Sur l'axe 2 de la loi -le stockage en couches géologiques profondes-, la CNE estime que la décision gouvernementale de décembre 1998 sur l'ouverture des travaux des laboratoires a donné une nouvelle impulsion aux recherches. La recherche d'un site dans un massif granitique conduite par l'ANDRA avec la collaboration du Bureau de recherches géologiques et minières (BRGM) se fait dans des conditions objectives du point de vue scientifique, tout en laissant ouverte la concertation avec les pouvoirs locaux et les populations concernées. La CNE a toutefois attiré l'attention sur l'urgence qu'il y avait à définir le type de colis susceptible d'être stocké en souterrain.

Pour l'axe 3 -conditionnement/entreposage-, la Commission a regretté qu'on ne donne pas plus d'importance aux notions d'intérêt général telles que la définition des types de conteneur, le comportement à long terme des matrices ou les contraintes spécifiques introduites par l'exigence de réversibilité.

Dans le débat qui a suivi, M. Henri Revol, sénateur, président, s'est interrogé sur les moyens d'étude des procédés de transmutation qui pourraient être utilisés en l'absence de réacteurs à neutrons rapides.

Mme Michèle Rivasi, députée, a regretté les insuffisances de la modélisation, en particulier pour tout ce qui concerne la radioprotection et les transferts de radioactivité dans l'environnement. Elle s'est également interrogée sur les coûts des opérations de transmutation et sur les problèmes que posent les déchets mixtes à la fois radioactifs et chimiquement toxiques.

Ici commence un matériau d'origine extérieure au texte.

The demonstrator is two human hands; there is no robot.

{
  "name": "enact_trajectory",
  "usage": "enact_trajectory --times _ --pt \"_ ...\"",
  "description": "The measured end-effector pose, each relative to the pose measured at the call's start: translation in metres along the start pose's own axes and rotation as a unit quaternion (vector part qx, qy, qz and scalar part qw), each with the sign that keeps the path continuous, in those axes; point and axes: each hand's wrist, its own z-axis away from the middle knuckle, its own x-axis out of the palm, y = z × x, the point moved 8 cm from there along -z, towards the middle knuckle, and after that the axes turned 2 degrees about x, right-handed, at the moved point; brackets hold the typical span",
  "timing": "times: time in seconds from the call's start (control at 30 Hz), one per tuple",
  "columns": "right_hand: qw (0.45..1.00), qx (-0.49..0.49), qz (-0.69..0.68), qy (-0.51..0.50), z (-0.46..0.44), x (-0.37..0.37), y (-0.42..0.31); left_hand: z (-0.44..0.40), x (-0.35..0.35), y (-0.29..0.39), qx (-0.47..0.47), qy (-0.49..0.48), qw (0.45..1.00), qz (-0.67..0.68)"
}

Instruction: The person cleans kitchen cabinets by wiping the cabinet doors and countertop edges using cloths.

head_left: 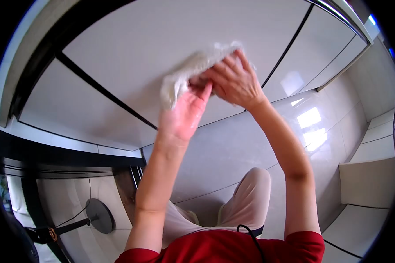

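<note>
White cloth (196,65) bunched, upper centre of frame, before pale cabinet (131,48). Right hand (237,85): fingers bent against cloth, grip unclear. Left hand (188,111): fingers hidden, can't tell. Apparently midway; cloth not put down, amount left unclear.

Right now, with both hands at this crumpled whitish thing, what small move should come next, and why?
I'd probably ease your left hand and right hand slightly apart to spread the crumpled whitish thing: it looks bunched, and both hands are close together along its lower edge.
</note>
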Motion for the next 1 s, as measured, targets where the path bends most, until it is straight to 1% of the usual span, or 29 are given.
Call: enact_trajectory --times 0.03,0.07,0.13,0.23,0.3,0.37,0.43,0.5,0.53,0.57,0.6,0.63,0.67,0.7,0.73,0.77,0.8,0.83,0.87,0.9,0.93,0.97,1.0 --pt "0.998 0.04 -0.014 0.044 -0.016 -0.02 0.012 0.006 0.039 0.012 0.01 -0.01 0.999 -0.032" --pt "0.998 0.04 -0.01 0.048 -0.031 -0.029 0.015 0.008 0.067 0.023 -0.007 -0.027 0.999 -0.026" --pt "0.974 0.111 -0.033 0.195 -0.05 -0.062 0.03 0.006 0.091 0.038 -0.027 -0.055 0.998 -0.023" --pt "0.962 0.181 -0.074 0.189 -0.045 -0.035 0.027 0.011 0.097 0.035 -0.051 -0.063 0.995 -0.065" --pt "0.942 0.242 -0.104 0.206 -0.021 -0.006 0.016 0.02 0.069 0.04 0.061 -0.034 0.981 -0.182" --pt "0.931 0.285 -0.126 0.188 0.013 0.032 -0.009 0.016 0.015 0.039 0.094 0.091 0.949 -0.288" --pt "0.916 0.337 -0.173 0.131 0.055 0.076 -0.038 0.014 -0.023 0.019 0.067 0.134 0.944 -0.293" --pt "0.901 0.381 -0.193 0.073 0.092 0.108 -0.064 0.008 -0.086 0.003 0.059 0.187 0.91 -0.366" --pt "0.901 0.382 -0.191 0.077 0.104 0.115 -0.071 0.007 -0.107 -0.007 0.07 0.195 0.896 -0.392" --pt "0.885 0.41 -0.215 0.051 0.118 0.125 -0.076 0.007 -0.124 -0.016 0.079 0.205 0.881 -0.419" --pt "0.867 0.437 -0.24 0.026 0.125 0.125 -0.076 0.008 -0.119 -0.021 0.09 0.218 0.868 -0.436" --pt "0.865 0.439 -0.239 0.028 0.128 0.12 -0.076 0.01 -0.113 -0.024 0.089 0.215 0.868 -0.439" --pt "0.848 0.436 -0.295 0.059 0.13 0.115 -0.074 0.009 -0.106 -0.027 0.071 0.198 0.87 -0.446" --pt "0.829 0.429 -0.348 0.09 0.125 0.102 -0.067 0.008 -0.081 -0.03 0.053 0.18 0.872 -0.453" --pt "0.84 0.406 -0.33 0.139 0.116 0.087 -0.049 0.009 -0.058 -0.033 0.072 0.168 0.864 -0.47" --pt "0.849 0.384 -0.313 0.186 0.103 0.072 -0.027 0.004 -0.032 -0.03 0.102 0.118 0.845 -0.511" --pt "0.866 0.378 -0.258 0.203 0.082 0.047 -0.003 -0.002 -0.003 -0.029 0.131 0.065 0.821 -0.551" --pt "0.88 0.371 -0.199 0.219 0.058 0.015 0.024 -0.004 0.038 -0.025 0.18 0.028 0.803 -0.567" --pt "0.874 0.373 -0.203 0.234 0.039 -0.012 0.051 -0.004 0.082 -0.023 0.229 -0.009 0.782 -0.579" --pt "0.868 0.376 -0.208 0.248 0.025 -0.034 0.074 -0.007 0.117 -0.021 0.257 -0.052 0.766 -0.586" --pt "0.871 0.369 -0.196 0.258 0.013 -0.053 0.09 -0.011 0.142 -0.021 0.285 -0.095 0.747 -0.592" --pt "0.873 0.362 -0.185 0.269 0.007 -0.064 0.102 -0.02 0.149 -0.027 0.283 -0.101 0.746 -0.594" --pt "0.877 0.37 -0.151 0.268 0.007 -0.066 0.108 -0.025 0.157 -0.031 0.303 -0.112 0.737 -0.593"
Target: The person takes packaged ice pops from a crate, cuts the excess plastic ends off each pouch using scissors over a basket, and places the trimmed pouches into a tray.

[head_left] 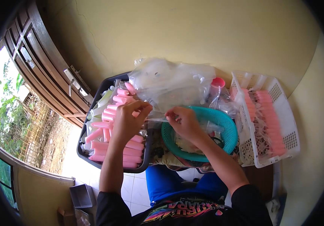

M. Christian Bataille, député, a estimé que ce cinquième rapport démontrait que la CNE remplissait parfaitement le rôle qui lui avait été dévolu par la loi de 1991. Il a en revanche regretté que cette loi n'ait pas été appliquée avec plus de rigueur en ce qui concerne l'ouverture des laboratoires souterrains, considérant que le retard mis au choix d'un site dans le granit ne correspondait pas à ce qui avait été prévu lors du vote de la loi.

Après les réponses de M. Bernard Tissot, président, et de plusieurs membres de la CNE, M. Henri Revol, sénateur, président, a conclu en exprimant le souhait que la collaboration entre l'office et la CNE se poursuive dans les mêmes conditions dans les années à venir.